Try these great recipes that use this Keto Pie Crust
Keto Pie Crust
- 9" Pie Plate
- Pie Shield
- Parchment Paper
- 4 tbsp Butter softened
- 1 Egg White
- 1 cup plus 1 tbsp Almond Flour
- Pinch Salt
- Preheat the oven to 350° F and grease a 9" pie plate.
- In a medium bowl, combine all of the ingredients and mix until it forms a smooth and uniform dough.
- Grease 2 large pieces of parchment paper and place the dough in the center of one piece. Top with the second piece of parchment paper and roll the dough between them to form an approximately 12" circle.
- Place the rolled dough onto a baking sheet and place in the fridge for at least 10 minutes to harden slightly.
- Once it is chilled slowly peel away the top piece of parchment. Carefully flip the dough over onto the prepared pie plate and gently press it into the plate. Don't worry if it cracks – just use your hands to gently press any cracks back together.
- Remove any excess dough from around the rim of the crust and crimp the edges if desired.
- Poke holes in the bottom and sides of the crust and bake in the preheated oven for 15-20 minutes or until the crust is lightly golden.
- Fill the crust will your desired filling and enjoy!

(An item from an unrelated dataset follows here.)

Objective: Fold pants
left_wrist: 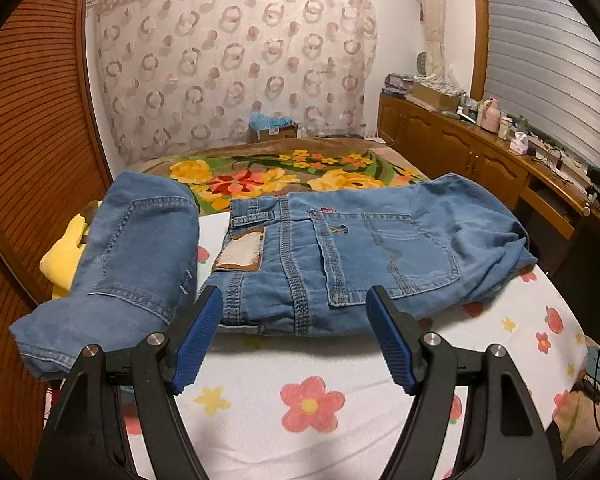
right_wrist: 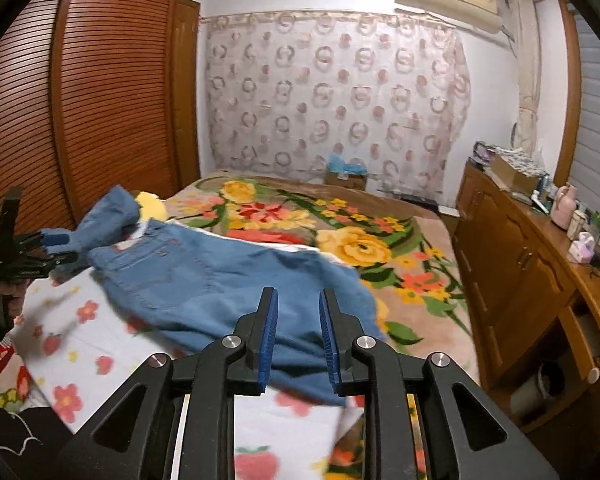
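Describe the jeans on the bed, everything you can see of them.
The jeans are faded light-blue denim, lying back side up on a white flower-print sheet. Visible parts: a back pocket, a worn tan waistband patch, belt loops, a small red tab. One end is folded over in a rumpled heap at the left, partly covering something yellow. Both grippers, the left gripper and the right gripper, are open, holding nothing.

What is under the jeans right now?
The jeans lie on a white flowered sheet. A yellow plush peeks out beneath the left leg; the rest is covered.
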Available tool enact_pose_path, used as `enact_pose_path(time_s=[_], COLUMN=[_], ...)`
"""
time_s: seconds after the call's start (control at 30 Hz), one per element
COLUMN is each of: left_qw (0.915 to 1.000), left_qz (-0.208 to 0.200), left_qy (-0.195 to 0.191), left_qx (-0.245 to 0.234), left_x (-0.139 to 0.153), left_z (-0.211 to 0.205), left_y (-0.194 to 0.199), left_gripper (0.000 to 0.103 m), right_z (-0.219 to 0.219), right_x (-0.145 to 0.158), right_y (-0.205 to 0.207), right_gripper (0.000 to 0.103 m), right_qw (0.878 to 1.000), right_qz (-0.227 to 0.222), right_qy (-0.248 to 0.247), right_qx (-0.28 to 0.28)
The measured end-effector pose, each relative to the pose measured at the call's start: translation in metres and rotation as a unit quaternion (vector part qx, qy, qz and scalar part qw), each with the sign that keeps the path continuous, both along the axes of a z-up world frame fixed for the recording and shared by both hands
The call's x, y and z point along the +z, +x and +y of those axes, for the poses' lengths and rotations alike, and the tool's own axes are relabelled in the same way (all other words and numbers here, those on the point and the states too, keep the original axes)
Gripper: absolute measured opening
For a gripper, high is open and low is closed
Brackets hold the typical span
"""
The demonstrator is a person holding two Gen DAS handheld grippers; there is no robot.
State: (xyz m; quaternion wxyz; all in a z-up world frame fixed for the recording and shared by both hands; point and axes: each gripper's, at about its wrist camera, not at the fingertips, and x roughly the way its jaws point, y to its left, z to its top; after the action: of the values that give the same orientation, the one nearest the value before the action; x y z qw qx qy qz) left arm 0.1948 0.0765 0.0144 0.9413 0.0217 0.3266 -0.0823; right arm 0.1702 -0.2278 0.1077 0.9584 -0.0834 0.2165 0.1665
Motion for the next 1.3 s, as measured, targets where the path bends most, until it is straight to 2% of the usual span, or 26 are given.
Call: enact_pose_path(time_s=[0.17, 0.37, 0.43, 0.5, 0.83, 0.93, 1.07, 1.3], left_qw=[1.0000, 1.0000, 0.9999, 0.9999, 0.9994, 0.9989, 0.9982, 0.9972], left_qz=[-0.006, 0.000, 0.004, 0.010, 0.035, 0.046, 0.058, 0.074], left_qy=[-0.003, -0.007, -0.008, -0.008, 0.003, 0.006, 0.010, 0.004], left_qx=[-0.001, -0.003, -0.004, -0.003, -0.007, -0.008, -0.012, -0.005], left_x=[0.001, -0.009, -0.014, -0.021, -0.046, -0.051, -0.056, -0.062], left_z=[0.010, 0.021, 0.024, 0.027, 0.036, 0.038, 0.039, 0.043], left_y=[-0.012, -0.016, -0.014, -0.010, 0.014, 0.023, 0.033, 0.048], left_gripper=[0.075, 0.075, 0.075, 0.075, 0.074, 0.070, 0.070, 0.070], right_z=[0.010, 0.005, 0.007, 0.008, 0.026, 0.034, 0.037, 0.043], right_x=[-0.014, -0.026, -0.029, -0.037, -0.078, -0.082, -0.084, -0.085], right_y=[-0.009, 0.007, 0.013, 0.018, 0.070, 0.081, 0.092, 0.100], right_gripper=[0.026, 0.029, 0.034, 0.046, 0.047, 0.047, 0.047, 0.047], right_qw=[1.000, 0.999, 0.998, 0.997, 0.990, 0.985, 0.983, 0.984], right_qz=[0.012, 0.031, 0.038, 0.052, 0.138, 0.165, 0.177, 0.174], right_qy=[0.013, 0.036, 0.042, 0.053, 0.021, 0.004, -0.017, -0.024], right_qx=[0.017, 0.024, 0.023, 0.019, 0.032, 0.040, 0.044, 0.043])
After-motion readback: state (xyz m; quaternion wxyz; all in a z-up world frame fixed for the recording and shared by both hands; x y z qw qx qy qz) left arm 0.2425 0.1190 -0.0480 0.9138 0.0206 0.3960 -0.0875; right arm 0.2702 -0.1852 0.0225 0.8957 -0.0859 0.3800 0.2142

If your filling needs to be baked (i.e. custard pies):
- If you are making a pie with a filling that needs to be baked in the crust, then bake the empty crust for 10 minutes, then remove from the oven, add the filling and continue baking until the filling is done. I recommend using a pie shield or placing thin strips of foil around the edges of the crust if you will be baking it any longer then 20 minutes.
For a pie with a top and bottom crust:
- For a double crust (a top and bottom crust) double the recipe, bake the bottom crust empty for 10 minutes, then remove the crust and add the filling. Carefully top with the second crust, crimp the edges and cut small slits in the top of the pie. Return to the oven to finish baking. I recommend using a pie shield or placing thin strips of foil around the edges of the crust if you will be baking it any longer then 20 minutes.
The nutrition information listed here is only an estimate and is simply provided as a courtesy. It nor any other information within this post should constitute medical or nutritional advice. Be sure to read all packaging and ingredient labels for potential allergens.